Les habitats légers et le foncier, mode d’emploi…

Quand le souhait de ne pas se loger de façon « classique » se conjugue à une envie de se rapprocher de la nature et à une volonté de réduire son empreinte écologique, la question de l’habitat léger émerge.

Aujourd’hui, certains font le choix de vivre dans une habitation légère. Il existe plusieurs formes d’habitat léger : yourte, tiny house, roulotte, caravane, etc. Toutes ont en commun d’être démontables, mobiles et sont synonymes d’un mode de vie fondé sur la sobriété et l’autonomie. Bien souvent, ces installations sont agrémentées de panneaux solaires, d’éoliennes, de toilettes sèches, de bassins de phyto-épuration, de jardins potagers, de vergers, etc.

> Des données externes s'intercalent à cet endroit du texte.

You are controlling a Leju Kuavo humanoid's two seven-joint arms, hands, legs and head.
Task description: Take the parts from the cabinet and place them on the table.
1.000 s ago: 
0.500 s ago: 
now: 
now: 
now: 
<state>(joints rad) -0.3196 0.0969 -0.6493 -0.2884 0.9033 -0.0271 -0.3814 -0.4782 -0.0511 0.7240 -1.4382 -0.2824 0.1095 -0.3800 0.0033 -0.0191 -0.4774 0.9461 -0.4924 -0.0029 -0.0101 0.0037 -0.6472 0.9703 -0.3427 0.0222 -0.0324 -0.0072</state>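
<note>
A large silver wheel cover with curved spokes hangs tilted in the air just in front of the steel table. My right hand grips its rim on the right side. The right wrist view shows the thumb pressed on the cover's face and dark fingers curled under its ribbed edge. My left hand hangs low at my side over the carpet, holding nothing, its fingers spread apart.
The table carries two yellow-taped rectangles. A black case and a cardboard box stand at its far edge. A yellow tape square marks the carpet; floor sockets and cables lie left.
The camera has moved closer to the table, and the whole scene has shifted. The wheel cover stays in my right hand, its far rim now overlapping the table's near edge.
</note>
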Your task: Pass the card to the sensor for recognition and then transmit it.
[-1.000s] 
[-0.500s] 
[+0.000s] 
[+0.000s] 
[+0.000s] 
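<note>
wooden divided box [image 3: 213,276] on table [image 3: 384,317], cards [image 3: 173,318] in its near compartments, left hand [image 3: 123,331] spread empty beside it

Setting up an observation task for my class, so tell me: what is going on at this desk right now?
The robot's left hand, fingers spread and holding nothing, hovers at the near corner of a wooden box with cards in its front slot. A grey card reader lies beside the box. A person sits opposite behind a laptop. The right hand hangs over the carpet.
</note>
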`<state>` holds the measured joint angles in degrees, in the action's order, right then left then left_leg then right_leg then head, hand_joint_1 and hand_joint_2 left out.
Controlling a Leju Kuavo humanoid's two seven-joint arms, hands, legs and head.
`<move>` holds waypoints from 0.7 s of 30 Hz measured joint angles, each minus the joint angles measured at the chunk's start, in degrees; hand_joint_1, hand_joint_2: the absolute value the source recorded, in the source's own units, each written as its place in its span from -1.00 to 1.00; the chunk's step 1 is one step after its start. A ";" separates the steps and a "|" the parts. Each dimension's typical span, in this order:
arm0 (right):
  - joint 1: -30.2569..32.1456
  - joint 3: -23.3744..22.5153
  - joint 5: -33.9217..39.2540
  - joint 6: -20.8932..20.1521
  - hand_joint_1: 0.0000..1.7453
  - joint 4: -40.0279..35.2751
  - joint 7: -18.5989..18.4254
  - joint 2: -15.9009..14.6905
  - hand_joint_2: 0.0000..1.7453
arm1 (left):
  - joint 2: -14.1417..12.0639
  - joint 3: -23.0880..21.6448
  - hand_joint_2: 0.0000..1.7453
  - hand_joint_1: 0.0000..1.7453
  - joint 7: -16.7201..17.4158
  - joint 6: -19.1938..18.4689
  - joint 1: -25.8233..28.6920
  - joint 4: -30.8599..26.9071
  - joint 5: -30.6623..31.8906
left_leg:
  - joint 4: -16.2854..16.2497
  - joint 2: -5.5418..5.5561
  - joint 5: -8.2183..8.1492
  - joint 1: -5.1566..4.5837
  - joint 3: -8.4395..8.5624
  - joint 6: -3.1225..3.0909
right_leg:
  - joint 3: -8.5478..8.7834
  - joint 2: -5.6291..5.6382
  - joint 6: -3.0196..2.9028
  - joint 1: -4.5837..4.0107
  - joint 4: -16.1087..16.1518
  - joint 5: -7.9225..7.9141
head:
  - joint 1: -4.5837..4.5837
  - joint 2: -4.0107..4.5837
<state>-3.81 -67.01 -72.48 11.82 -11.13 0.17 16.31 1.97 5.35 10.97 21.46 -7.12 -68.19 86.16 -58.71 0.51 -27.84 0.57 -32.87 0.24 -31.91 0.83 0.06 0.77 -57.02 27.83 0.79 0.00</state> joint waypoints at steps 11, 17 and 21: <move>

Avant la loi ALUR ou loi Duflot II (loi n°2014-336 du 24 mars 2014), votée et validée en 2015, le logement alternatif était victime d’un vide juridique. Pour sortir du dilemme juridique sur le besoin ou non d’un permis de construire, le Gouvernement a autorisé les documents d’urbanisme (PLU et PLUI) à définir les terrains où les résidences mobiles ou démontables, constituant l’habitat permanent de leurs utilisateurs, peuvent être installées . Pour ce faire, un cahier des charges doit être respecté et il s’applique à plusieurs zones.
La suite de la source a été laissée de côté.